You might enjoy my “Big Daddy is Dead.”
It is a frame by frame debunking. It is a “work in progress.” I have just about finished Frame 7. Kent Hovind was essentially a co-author with Jack Chick in this, so there is a lot of lies to work through.
Jonny, Wow. This is a mind-blower for a raised-secular guy like me. I had a vague idea this stuff was probably out there, but I had never seen it. Thanks for sharing.
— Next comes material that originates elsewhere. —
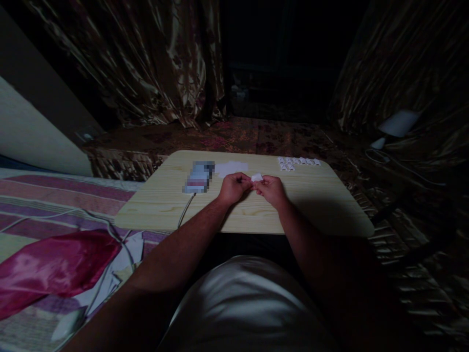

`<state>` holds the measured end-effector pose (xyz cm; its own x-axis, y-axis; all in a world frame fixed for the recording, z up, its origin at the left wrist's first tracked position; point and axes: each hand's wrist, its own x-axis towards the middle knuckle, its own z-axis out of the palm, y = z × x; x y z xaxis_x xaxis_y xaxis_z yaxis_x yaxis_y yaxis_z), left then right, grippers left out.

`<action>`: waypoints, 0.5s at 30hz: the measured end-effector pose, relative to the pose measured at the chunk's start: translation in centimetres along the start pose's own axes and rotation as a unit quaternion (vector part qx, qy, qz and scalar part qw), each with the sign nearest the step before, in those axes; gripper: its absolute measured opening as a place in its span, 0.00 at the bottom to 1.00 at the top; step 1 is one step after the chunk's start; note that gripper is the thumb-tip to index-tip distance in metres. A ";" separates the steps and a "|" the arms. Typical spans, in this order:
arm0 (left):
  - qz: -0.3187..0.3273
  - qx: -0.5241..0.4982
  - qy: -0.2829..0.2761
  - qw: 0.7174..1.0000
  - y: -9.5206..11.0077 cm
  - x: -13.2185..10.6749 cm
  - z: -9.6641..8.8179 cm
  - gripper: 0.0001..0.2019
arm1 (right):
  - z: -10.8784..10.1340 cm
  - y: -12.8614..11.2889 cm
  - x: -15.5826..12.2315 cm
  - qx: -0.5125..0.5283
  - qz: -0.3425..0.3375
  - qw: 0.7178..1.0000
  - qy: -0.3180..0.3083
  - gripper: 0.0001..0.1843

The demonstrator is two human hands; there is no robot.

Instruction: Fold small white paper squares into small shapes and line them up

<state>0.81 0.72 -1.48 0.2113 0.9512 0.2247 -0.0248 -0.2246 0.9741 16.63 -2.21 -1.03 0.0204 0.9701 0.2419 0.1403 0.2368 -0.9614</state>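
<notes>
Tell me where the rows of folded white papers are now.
In the head view, the rows lie near the pale wooden table's far right corner, beyond the right hand.

One head-worn camera looks forward and down (over the torso [245,303]) toward both hands [271,189].

The room is dim, its light falling mostly on a wood-grain table [150,205] with rounded corners; behind it runs a ledge [234,137] draped in dark flowered cloth; a glossy brown-gold curtain [183,54] hangs at left, a darker curtain [395,58] at right, near-black between; a pale-shaded lamp [399,123] stands at right; a striped bedcover [110,190] spreads at left, below a pale wall [32,127]
</notes>
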 end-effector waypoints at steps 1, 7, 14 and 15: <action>0.000 0.005 0.000 1.000 0.0 0.0 0.0 0.15 | 0.0 0.0 0.0 -0.003 0.000 1.000 0.000 0.13; 0.006 0.007 0.003 1.000 0.0 0.0 -0.1 0.15 | 0.1 0.4 0.1 -0.013 -0.009 1.000 0.004 0.14; 0.042 0.041 0.005 0.998 0.1 -0.1 -0.2 0.13 | 0.1 1.0 0.4 -0.018 -0.012 1.000 0.007 0.13; 0.042 0.049 0.007 0.998 0.1 -0.1 -0.2 0.13 | 0.1 1.0 0.4 -0.022 -0.010 1.000 0.007 0.13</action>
<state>0.59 0.64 -1.38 0.1988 0.9306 0.3073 0.0536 -0.3234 0.9447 16.68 -1.58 -1.93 0.0302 0.9643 0.2630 0.1832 0.2534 -0.9499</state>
Sorry to clog up your comments, but I’ve just watched this video again in the cold light of morning. I can’t help but over-think it. Here’s what I’m thinking, with apologies for sounding pomo: This video does more than just repeat themes of anti-evolutionism. It also mimics the hopeless anti-authoritarianism Jonny mentioned in “Smokin in the Boys’ Room.” I came to know that song in its 1980s Motley Crue incarnation, not the 1970s original. In the Motley Crue version, at least, part of the refrain says, “Everybody knows that smokin ain’t allowed in school.” In the video, the quest of the protagonist is not to overcome or overthrow the school regime, only to find some refuge, some space in the interstices of school authority. By building a parallel anti-authoritarianism into its video, I wonder if Geoff and the Distance are inadvertently acknowledging the mainstream authority of evolution. That is, if “Evolution Redefined” grasps for the hip street cred of anti-authoritarianism, does it also cede the mainstream authority to evolution itself?
Too much caffeine, I know, and too much attention to a video. But I think this switch to the voice of a beleaguered minority is very widespread among late twentieth-century creationists. And conservative evangelical Protestants in general. One of the costs of claiming minority rights is the loss of claims of majoritarian control.
I’m sure you’re right, Adam. I made a similar point in my other post, “Christians Rock Too“. Rock n’ roll has always carried a strong thread of rebellion. One of the reasons Christian rock struggles for credibility is the inherent tension between playing rock music and reinforcing conservative values. Many Christian rock bands try to argue that they are the true counterculture, by not going with the ‘mainstream flow’ of immorality and unchristian values.
I had some examples in that post, but I’m sure there are better ones I’m just not thinking of right now.